2.7 Tehnik Pertolongan Persalinan Sungsang

a. Mekanisme Persalinan Sungsang Spontan Per Vaginam

b. Terdapat perbedaan dasar antara persalinan pada presentasi sungsang

dengan persalinan pada presentasi belakang kepala.

c. Pada presentasi belakang kepala, bila kepala sudah lahir maka sisa tubuh

janin akan mengalami proses persalinan selanjutnya dan umumnya tanpa

kesulitan.

d. Pada presentasi sungsang, lahirnya bokong dan bagian tubuh janin tidak

selalu dapat diikuti dengan persalinan kepala secara spontan. Dengan

demikian maka pertolongan persalinan sungsang pervaginam memerlukan

keterampilan khusus dari penolong persalinan.

e. Engagemen dan desensus bokong terjadi melalui masuknya diameter

bitrochanteric bokong melalui diameter oblique panggul. Panggul anterior

anak umumnya mengalami desensus lebih cepat dibandingkan panggul

posterior.

f. Pada saat bertemu dengan tahanan jalan lahir terjadi putar paksi dalam

sejauh 450 dan diikuti dengan pemutaran panggul anterior kearah arcus

pubis sehingga diameter bi-trochanteric menempati diameter antero-

posterior pintu bawah panggul. Setelah putar paksi dalam, desensus


bokong terus berlanjut sampai perineum teregang lebih lanjut oleh bokong

dan panggul anterior terlihat pada vulva.

g. Melalui gerakan laterofleksi tubuh janin, panggul posterior lahir melalui

perineum. Tubuh anak menjadi lurus ( laterofleksi berakhir ) sehingga

panggul anterior lahir dibawah arcus pubis. Tungkai dan kaki dapat lahir

secara spontan atau atas bantuan penolong persalinan.

h. Setelah bokong lahir, terjadi putar paksi luar bokong sehingga punggung

berputar keanterior dan keadaan ini menunjukkan bahwa saat itu diameter

bisacromial bahu sedang melewati diameter oblique pintu atas panggul.

i. Bahu selanjutnya mengalami desensus dan mengalami putar paksi dalam

sehingga diameter bis-acromial berada pada diameter antero-posterior

jalan lahir.

j. Segera setelah bahu, kepala anak yang umumnya dalam keadaan fleksi

maksimum masuk panggul melalui diameter oblique dan kemudian dengan

cara yang sama mengalami putar paksi dalam sehingga bagian tengkuk

janin berada dibawah simfisis pubis. Selanjutnya kepala anak lahir melalui

gerakan fleksi.

k. Engagemen bokong dapat terjadi pada diameter tranversal panggul dengan

sacrum di anterior atau posterior. Mekanisme persalinan pada posisi

tranversal ini sama dengan yang sudah diuraikan diatas, perbedaan terletak

pada jauhnya putar paksi dalam ( dalam keadaan ini putar paksi dalam

berlangsung sejauh 900 ).


l.
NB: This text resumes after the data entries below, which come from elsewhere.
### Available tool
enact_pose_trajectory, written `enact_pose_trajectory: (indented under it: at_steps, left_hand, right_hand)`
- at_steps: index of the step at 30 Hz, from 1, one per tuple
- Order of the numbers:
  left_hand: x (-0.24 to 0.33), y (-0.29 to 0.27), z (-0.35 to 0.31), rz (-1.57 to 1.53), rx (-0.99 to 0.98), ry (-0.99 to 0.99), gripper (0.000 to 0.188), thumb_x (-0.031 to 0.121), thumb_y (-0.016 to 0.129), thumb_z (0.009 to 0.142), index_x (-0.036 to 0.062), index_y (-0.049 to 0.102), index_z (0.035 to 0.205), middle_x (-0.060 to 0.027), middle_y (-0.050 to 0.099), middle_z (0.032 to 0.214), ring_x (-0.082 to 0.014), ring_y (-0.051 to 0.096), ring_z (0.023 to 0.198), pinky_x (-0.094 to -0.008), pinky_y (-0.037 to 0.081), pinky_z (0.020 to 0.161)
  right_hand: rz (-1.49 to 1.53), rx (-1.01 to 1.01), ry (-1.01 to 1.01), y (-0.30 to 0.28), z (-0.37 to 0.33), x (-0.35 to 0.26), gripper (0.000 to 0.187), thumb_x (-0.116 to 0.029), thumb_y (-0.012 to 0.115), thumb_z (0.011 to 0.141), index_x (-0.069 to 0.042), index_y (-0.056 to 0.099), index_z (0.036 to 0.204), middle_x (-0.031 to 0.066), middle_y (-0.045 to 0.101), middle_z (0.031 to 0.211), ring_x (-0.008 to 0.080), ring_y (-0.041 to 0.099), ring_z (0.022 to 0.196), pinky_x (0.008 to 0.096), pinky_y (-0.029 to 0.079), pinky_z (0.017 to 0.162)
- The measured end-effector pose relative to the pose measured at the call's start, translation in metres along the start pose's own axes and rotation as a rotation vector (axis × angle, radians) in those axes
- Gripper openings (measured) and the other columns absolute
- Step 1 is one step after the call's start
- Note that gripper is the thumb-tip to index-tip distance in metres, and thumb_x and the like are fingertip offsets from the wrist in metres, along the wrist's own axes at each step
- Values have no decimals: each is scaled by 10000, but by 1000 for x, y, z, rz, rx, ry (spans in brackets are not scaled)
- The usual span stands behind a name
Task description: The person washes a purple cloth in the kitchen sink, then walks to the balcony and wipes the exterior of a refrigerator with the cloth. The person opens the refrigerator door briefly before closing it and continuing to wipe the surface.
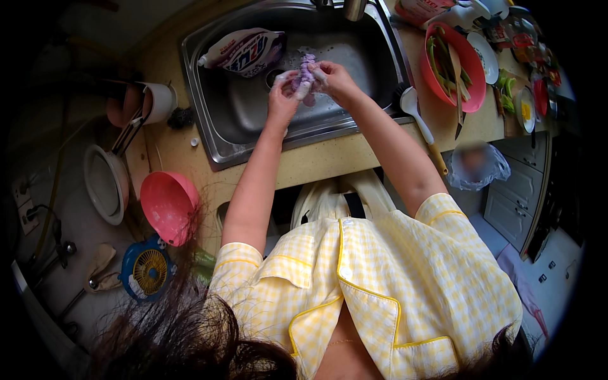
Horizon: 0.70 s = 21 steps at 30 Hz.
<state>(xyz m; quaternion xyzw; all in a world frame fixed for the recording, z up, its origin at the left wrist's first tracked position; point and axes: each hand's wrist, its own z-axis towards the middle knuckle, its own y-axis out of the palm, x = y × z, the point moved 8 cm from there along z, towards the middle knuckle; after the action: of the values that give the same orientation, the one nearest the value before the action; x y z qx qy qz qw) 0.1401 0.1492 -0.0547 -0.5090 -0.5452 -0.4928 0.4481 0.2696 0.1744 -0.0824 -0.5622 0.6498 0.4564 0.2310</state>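
Note:
Over the sink (244,117), both my hands grip a small ruffled purple cloth (307,63) with white foam on it. My left hand (284,98) is closed on its near left side, fingers curled in. From the right, my right hand (337,82) pinches the same cloth, with foam on the fingers. Some of the cloth is hidden behind the fingers, so its exact kind is unclear. Left of my hands, a white and purple detergent pouch (246,53) with a spout lies in the sink, apart from them. Wet drops and suds dot the sink's floor.
At the right stand a scrub brush (415,111) and a pink bowl (474,95) of green vegetables with a knife. A plastic bag (481,171) hangs below the counter edge. Leftward are a white cap (194,142), a pink basin (164,199) and a blue fan (147,269).

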Motion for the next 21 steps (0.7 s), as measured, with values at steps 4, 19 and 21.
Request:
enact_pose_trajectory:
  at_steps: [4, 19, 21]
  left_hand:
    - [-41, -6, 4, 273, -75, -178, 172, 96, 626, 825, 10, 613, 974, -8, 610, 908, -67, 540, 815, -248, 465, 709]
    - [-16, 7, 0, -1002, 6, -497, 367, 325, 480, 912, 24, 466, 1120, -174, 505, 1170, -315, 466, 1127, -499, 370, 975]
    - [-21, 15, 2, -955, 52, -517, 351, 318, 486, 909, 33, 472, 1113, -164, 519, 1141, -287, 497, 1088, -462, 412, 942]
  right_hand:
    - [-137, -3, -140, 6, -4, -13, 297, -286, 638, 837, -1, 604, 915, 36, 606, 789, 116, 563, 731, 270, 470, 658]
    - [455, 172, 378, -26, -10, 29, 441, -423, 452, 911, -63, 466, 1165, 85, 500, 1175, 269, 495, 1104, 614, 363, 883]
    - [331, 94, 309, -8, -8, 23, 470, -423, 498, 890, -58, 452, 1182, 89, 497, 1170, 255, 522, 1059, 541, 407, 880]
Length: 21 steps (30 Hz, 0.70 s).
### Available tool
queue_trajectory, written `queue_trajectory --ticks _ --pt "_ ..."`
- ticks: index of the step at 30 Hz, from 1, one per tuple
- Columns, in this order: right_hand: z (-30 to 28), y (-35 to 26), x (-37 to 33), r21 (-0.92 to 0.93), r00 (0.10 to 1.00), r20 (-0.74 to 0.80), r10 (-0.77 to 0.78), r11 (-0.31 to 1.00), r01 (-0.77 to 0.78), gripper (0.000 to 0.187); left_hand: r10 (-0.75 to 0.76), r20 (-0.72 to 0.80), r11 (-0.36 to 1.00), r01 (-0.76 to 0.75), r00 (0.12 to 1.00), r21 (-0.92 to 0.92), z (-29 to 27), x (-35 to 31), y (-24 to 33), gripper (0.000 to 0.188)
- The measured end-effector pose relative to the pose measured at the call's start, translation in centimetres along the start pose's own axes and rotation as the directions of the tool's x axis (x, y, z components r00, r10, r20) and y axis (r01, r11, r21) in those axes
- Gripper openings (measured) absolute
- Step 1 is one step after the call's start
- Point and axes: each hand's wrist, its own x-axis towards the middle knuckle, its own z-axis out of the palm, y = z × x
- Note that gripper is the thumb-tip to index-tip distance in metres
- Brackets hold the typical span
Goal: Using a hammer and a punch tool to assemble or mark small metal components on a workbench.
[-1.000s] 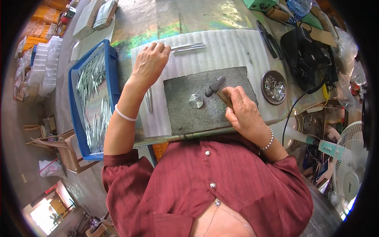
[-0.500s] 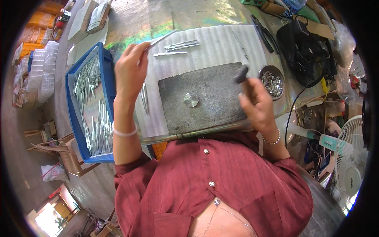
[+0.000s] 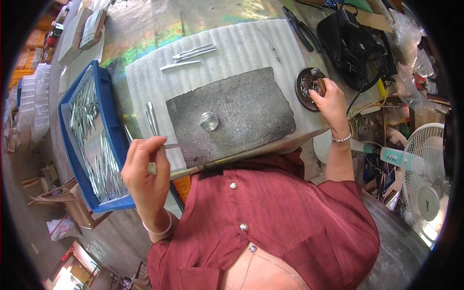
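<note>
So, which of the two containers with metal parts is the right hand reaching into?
The small round brown dish, where the right hand rests. The blue tray lies left.

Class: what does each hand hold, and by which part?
Left hand: metal tweezers, pinched near mid-length. Right hand: fingertips in the small round dish; any hold cannot be told.

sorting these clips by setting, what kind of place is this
Most likely a small hand-assembly workbench. A blue tray holds many slim metal pieces, the left hand holds one at a dark work mat, and the right hand reaches into a round dish of small parts.
</note>
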Motion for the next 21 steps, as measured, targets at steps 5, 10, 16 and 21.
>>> queue_trajectory --ticks 5,10,16,21 --pt "0.9 0.4 0.6 -0.026 1.0 0.021 0.022 0.999 -0.021 0.021 0.03 0.068 0.998 -0.026 0.997 -0.054 0.9 -0.4 0.4 0.02" --pt "0.9 0.8 0.6 -0.014 0.998 0.047 0.029 0.999 -0.029 0.016 0.029 0.106 0.993 -0.016 0.994 -0.119 1.5 -0.3 0.3 0.02" --pt "-0.6 0.1 0.3 0.16 0.99 0.06 0.131 0.977 -0.139 0.021 -0.038 0.215 0.972 0.085 0.976 -0.217 3.2 -0.5 -0.8 0.015" --pt "-1.1 1.2 0.3 0.39 0.986 0.075 0.152 0.905 -0.169 0.02 -0.012 0.35 0.976 0.086 0.937 -0.199 4.1 -0.9 -2.7 0.014"
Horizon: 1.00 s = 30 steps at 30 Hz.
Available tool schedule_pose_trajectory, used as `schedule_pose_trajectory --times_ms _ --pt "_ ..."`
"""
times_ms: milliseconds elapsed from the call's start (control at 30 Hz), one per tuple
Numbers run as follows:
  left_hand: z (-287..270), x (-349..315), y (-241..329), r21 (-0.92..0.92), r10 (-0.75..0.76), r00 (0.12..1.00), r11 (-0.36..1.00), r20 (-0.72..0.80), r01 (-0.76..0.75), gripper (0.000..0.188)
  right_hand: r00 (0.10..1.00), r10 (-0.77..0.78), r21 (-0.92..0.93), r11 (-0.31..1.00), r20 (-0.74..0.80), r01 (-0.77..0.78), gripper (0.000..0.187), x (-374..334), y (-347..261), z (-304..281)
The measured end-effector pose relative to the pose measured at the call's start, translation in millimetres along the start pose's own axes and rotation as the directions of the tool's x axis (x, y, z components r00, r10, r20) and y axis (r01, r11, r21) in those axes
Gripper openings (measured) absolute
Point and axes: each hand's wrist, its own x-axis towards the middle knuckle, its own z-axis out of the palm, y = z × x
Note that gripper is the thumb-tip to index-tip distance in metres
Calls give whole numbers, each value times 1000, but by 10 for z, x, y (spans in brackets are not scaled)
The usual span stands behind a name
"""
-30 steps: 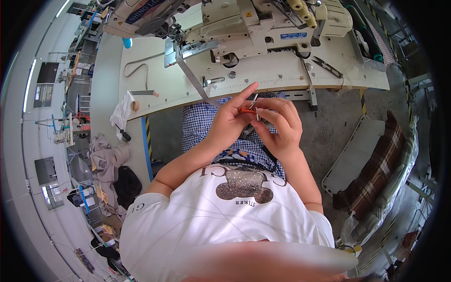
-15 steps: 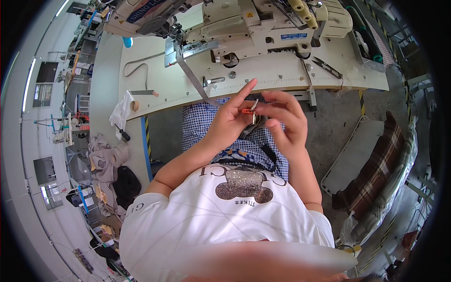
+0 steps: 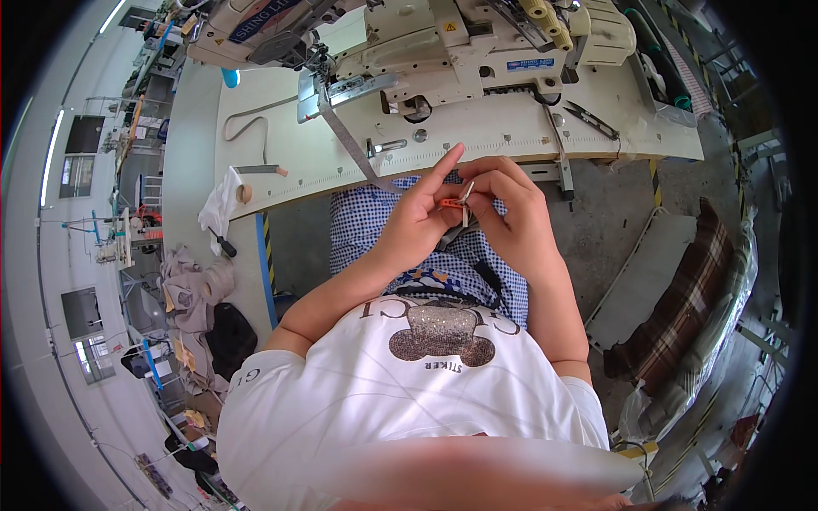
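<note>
Above my lap, both hands meet at a small orange-and-silver metal piece point(image 3: 452, 203); its exact kind is too small to make out. My left hand point(image 3: 415, 223) holds its orange part, index finger pointing up and the other fingers curled. Closed from the right, my right hand point(image 3: 518, 223) has thumb and fingertips together at the slim silver part, partly hiding it. A grey fabric strip point(image 3: 348, 143) runs down from the sewing machine point(image 3: 443, 64) over the table edge, its lower end lost behind my left hand.
On the white sewing table point(image 3: 298, 140) lie thread snips point(image 3: 592, 120), a small metal part point(image 3: 388, 146) and a loop of grey strip point(image 3: 266, 128). White cloth point(image 3: 220, 204) hangs at the left edge. Brown plaid fabric point(image 3: 677, 298) lies at the right.
My right hand's fingers have drawn in from a looser, spread pose and closed at the silver part. The left hand has barely moved, its index finger still raised.
</note>
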Motion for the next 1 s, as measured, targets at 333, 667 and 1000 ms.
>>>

Kadang-kadang putar paksi dalam terjadi sedemikian rupa sehingga

punggung anak berada dibagian posterior dan pemutaran semacam ini

sedapat mungkin dicegah oleh karena persalinan kepala dengan dagu

didepan akan jauh lebih sulit bila dibandingkan dengan dagu di belakang

selain itu dengan arah pemutaran seperti itu kemungkinan terjadinya

hiperekstensi kepala anak juga sangat besar dan ini akan memberi

kemungkinan terjadinya “after coming head” yang amat besar.

2.8 Penatalaksanaan Persalinan

Selama proses persalinan, resiko ibu dan anak jauh lebih besar dibandingkan

persalinan pervaginam pada presentasi belakang kepala. Pada saat masuk kamar

bersalin perlu dilakukan penilaian secara cepat dan cermat mengenai : keadaan

selaput ketuban, fase persalinan, kondisi janin serta keadaan umum ibu. Dilakukan

pengamatan cermat pada DJJ dan kualitas his dan kemajuan persalinan. Persiapan

tenaga penolong persalinan – asisten penolong persalinan - dokter anak dan ahli

anaesthesi.

Persalinan spontan pervaginam (spontan Bracht) terdiri dari 3 tahapan :

Fase lambat pertama:

a. Mulai dari lahirnya bokong sampai umbilikus (scapula).

b. Disebut fase lambat oleh karena tahapan ini tidak perlu ditangani secara

tergesa-gesa mengingat tidak ada bahaya pada ibu dan anak yang mungkin

terjadi.

Fase cepat:
a. Mulai lahirnya umbilikus sampai mulut.

b. Pada fase ini, kepala janin masuk panggul sehingga terjadi oklusi

pembuluh darah talipusat antara kepala dengan tulang panggul sehingga

sirkulasi uteroplasenta terganggu.

c. Disebut fase cepat oleh karena tahapan ini harus terselesaikan dalam 1 – 2

kali kontraksi uterus (sekitar 8 menit).

Fase lambat kedua:

a. Mulai lahirnya mulut sampai seluruh kepala.

Fase ini disebut fase lambat oleh karena tahapan ini tidak boleh dilakukan

secara tergesa-gesa untuk menghidari dekompresi kepala yang terlampau

cepat yang dapat menyebabkan perdarahan intrakranial.